Work item
For the listing below, return the line containing "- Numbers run", the line containing "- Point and", and all lines in between, exactly as written and nothing else.

Information provided
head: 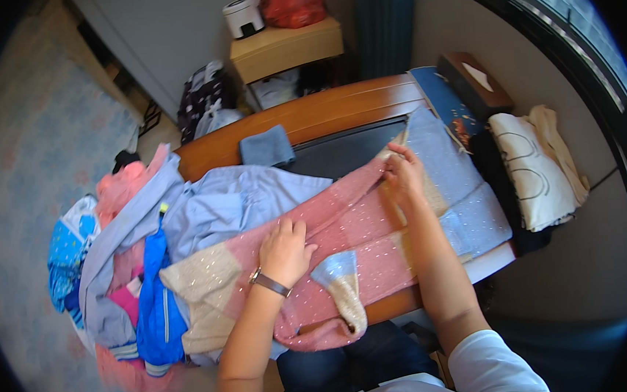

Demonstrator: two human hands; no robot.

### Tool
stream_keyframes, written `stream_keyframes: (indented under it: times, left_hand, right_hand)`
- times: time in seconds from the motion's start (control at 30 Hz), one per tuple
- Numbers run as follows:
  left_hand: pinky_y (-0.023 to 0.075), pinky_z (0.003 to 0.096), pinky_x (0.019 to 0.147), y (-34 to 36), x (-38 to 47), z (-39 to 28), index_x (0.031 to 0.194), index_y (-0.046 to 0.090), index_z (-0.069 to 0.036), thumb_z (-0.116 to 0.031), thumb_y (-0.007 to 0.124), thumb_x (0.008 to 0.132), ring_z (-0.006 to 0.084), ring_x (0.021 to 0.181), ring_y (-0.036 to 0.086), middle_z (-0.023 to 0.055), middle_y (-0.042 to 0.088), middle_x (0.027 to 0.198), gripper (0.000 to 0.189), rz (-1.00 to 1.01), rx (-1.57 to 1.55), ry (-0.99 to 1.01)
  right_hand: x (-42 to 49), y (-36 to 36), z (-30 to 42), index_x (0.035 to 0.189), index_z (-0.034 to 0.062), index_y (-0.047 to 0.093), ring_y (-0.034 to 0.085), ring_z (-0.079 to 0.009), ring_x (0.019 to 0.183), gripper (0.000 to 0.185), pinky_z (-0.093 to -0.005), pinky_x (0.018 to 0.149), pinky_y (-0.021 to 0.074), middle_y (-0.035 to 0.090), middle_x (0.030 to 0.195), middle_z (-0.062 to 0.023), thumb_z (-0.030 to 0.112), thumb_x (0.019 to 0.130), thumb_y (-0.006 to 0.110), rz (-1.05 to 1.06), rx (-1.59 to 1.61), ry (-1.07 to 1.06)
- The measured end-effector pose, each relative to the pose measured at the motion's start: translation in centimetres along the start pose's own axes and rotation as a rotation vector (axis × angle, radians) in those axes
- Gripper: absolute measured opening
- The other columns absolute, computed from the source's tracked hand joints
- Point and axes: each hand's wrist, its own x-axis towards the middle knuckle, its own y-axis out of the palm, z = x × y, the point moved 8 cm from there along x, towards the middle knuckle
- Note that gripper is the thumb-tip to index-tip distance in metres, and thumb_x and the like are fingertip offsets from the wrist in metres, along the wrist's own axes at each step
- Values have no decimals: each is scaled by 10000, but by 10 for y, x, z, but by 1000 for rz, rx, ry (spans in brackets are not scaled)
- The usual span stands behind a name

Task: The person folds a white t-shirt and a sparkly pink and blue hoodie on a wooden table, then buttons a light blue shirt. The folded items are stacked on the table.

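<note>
A long knitted garment (pixel 365 219) in pink, beige and light blue, flecked with shiny dots, lies across the wooden desk in front of me. My left hand (pixel 285 253), with a wristwatch, rests flat on its pink part with the fingers slightly spread. My right hand (pixel 403 172) pinches a pink sleeve near its far end, over the garment's upper edge. Another sleeve (pixel 349 298) is folded back near my lap, its beige and blue end lying on the pink part. A light blue shirt (pixel 220 203) lies partly beneath the garment.
Piled clothes, including a bright blue jacket (pixel 158 296), lie at the left. A folded blue cloth (pixel 267 146) sits at the desk's far side (pixel 339 103). At right are a tissue box (pixel 476 83) and folded white fabric (pixel 532 173). Behind stands a small table (pixel 285 49).
</note>
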Motion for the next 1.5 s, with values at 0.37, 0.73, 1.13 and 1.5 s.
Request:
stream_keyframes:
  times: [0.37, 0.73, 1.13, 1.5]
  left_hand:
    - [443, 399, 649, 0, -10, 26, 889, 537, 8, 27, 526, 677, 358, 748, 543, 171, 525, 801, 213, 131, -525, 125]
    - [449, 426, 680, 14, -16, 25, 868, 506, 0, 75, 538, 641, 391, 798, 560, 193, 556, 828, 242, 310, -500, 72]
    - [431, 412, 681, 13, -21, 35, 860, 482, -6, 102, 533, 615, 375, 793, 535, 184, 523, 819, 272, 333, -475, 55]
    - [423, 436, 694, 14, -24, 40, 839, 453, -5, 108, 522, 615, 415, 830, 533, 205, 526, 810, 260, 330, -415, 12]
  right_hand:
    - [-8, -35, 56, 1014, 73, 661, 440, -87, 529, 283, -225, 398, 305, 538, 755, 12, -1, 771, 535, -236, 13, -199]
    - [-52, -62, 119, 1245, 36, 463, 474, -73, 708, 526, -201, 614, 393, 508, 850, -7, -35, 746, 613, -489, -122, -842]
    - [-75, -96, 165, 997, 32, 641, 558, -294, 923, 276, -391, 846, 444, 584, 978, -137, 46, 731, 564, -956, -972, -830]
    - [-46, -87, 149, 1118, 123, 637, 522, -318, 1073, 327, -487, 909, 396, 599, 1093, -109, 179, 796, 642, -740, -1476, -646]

Final answer
- Numbers run as follows:
  left_hand: pinky_y (-0.023 to 0.075), pinky_z (0.003 to 0.096), pinky_x (0.019 to 0.147), y (-34 to 36), x (-38 to 47), z (-39 to 28), index_x (0.031 to 0.194), index_y (-0.046 to 0.090), index_z (-0.069 to 0.036), thumb_z (-0.116 to 0.031), thumb_y (-0.007 to 0.124), thumb_x (0.008 to 0.132), ring_z (-0.006 to 0.084), ring_x (0.021 to 0.181), ring_y (-0.036 to 0.086), middle_z (-0.023 to 0.055), middle_y (-0.042 to 0.088), middle_x (0.027 to 0.198), gripper (0.000 to 0.189), rz (-1.00 to 1.01), rx (-1.57 to 1.55), ry (-0.99 to 1.01)
  right_hand: x (-42 to 49), y (-36 to 36), z (-30 to 42), index_x (0.035 to 0.189), index_z (-0.034 to 0.062), index_y (-0.047 to 0.093), ring_y (-0.034 to 0.085), ring_z (-0.079 to 0.009), ring_x (0.019 to 0.183), gripper (0.000 to 0.185), pinky_z (-0.093 to -0.005), pinky_x (0.018 to 0.149), pinky_y (-0.021 to 0.074), middle_y (-0.035 to 0.090), middle_x (0.030 to 0.195), middle_z (-0.062 to 0.023), thumb_z (-0.030 to 0.112), thumb_x (0.019 to 0.130), thumb_y (-0.006 to 0.110), rz (-1.05 to 1.06), rx (-1.59 to 1.61), ry (-1.07 to 1.06)
- The measured end-effector pose, each relative to the pose measured at the motion's start: translation in centimetres along the start pose's own axes and rotation as a rotation vector (axis × angle, radians) in those axes
- Gripper: absolute measured opening
- The other columns absolute, computed from the source's tracked hand joints
- Point and axes: each hand's wrist, its own x-axis towards the middle knuckle, its own y-axis out of the palm, z = x × y, the point moved 8 cm from there along x, towards the middle knuckle

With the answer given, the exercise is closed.